Il est vrai aussi que l’accusation de complot contre l’AKP devient récurrente
mais pas tout à fait infondée : les militaires ont tenté en 2007 d’arrêter Abdullah Gul et ont
cherché à interdire l’AKP en 2008.
Tentatives
de déstabilisation
En décembre 2012, les services secrets turcs ont révélé que
deux lignes téléphoniques, permettant l’écoute dans le bureau du premier
ministre à son domicile d'Ankara, avaient été découvertes en février. C’est
pourquoi Zeki Bulut, chef de la sécurité rapprochée d’Erdogan, avait été limogé
le 7 septembre en devenant chef de la police d’une ville de province, Denizli. Simultanément
quatre commissaires, cinq officiers et 200 policiers affectés à la protection rapprochée
du premier ministre ont été brusquement remplacés.
Les services spéciaux turcs accusent le Mouvement Hizmet,
dirigé par Fethullah Gülen, qui représente une organisation islamique disposant
de plusieurs journaux et de chaînes de
radio et de télévision. Le mouvement est considéré comme modéré parce qu’il
prône un islam moderne ouvert aux autres religions monothéistes. Il cherche à prendre
le pouvoir en Turquie en infiltrant les administrations, la police en
particulier, et l’armée restée kémaliste laïque.
La guerre fait
donc rage au sommet du pouvoir. Mais Erdogan sait que l’armée ne peut envisager
un coup d’État militaire sans subir la condamnation des démocraties
occidentales, et de l’Union européenne en particulier, avec toutes les
conséquences économiques induites qui entraîneraient une agitation sociale et
une guerre civile. Ainsi donc Erdogan surfe sur des prétendus complots pour
faire taire les généraux, les intellectuels, les
journalistes, et les avocats qui s'opposent à son régime et qui l’accusent de
vouloir modifier la Constitution pour renforcer les pouvoir du président afin
de se préparer à cette fonction lors des présidentielles de 2014.

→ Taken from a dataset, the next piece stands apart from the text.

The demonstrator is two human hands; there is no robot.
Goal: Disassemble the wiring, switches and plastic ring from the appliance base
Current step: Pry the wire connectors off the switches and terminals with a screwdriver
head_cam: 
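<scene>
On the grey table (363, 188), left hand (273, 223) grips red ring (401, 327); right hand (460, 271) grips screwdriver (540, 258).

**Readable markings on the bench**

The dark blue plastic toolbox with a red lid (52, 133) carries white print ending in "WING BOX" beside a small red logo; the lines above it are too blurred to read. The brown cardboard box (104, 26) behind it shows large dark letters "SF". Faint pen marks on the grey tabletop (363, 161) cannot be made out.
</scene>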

Le gouvernement turc accuse les États-Unis
de tremper dans le complot du mouvement Hizmet sous prétexte que son chef Gülen
s’est exilé en Pennsylvanie en 1999. Les Américains auraient reçu une aide
locale très précieuse pour installer le matériel d’écoutes. Mais la piste russe
n’est pas pour autant écartée car les services de renseignements SVR et GRU y
sont présents depuis 1929. L’implication des turcs dans le conflit syrien les
intéresse au plus haut point.
Israël estime que l’armée turque, héritière laïque de Mustafa
Kemal Atatürk, est la seule à pouvoir susciter une prise de conscience d’un
gouvernement islamiste qui devra alors redéfinir sa politique en conformité
avec les intérêts occidentaux et avec les intérêts d’une population turque
jalouse de ses liens avec le monde occidental. Le premier ministre Erdogan joue
avec le feu face à la mauvaise humeur de son armée.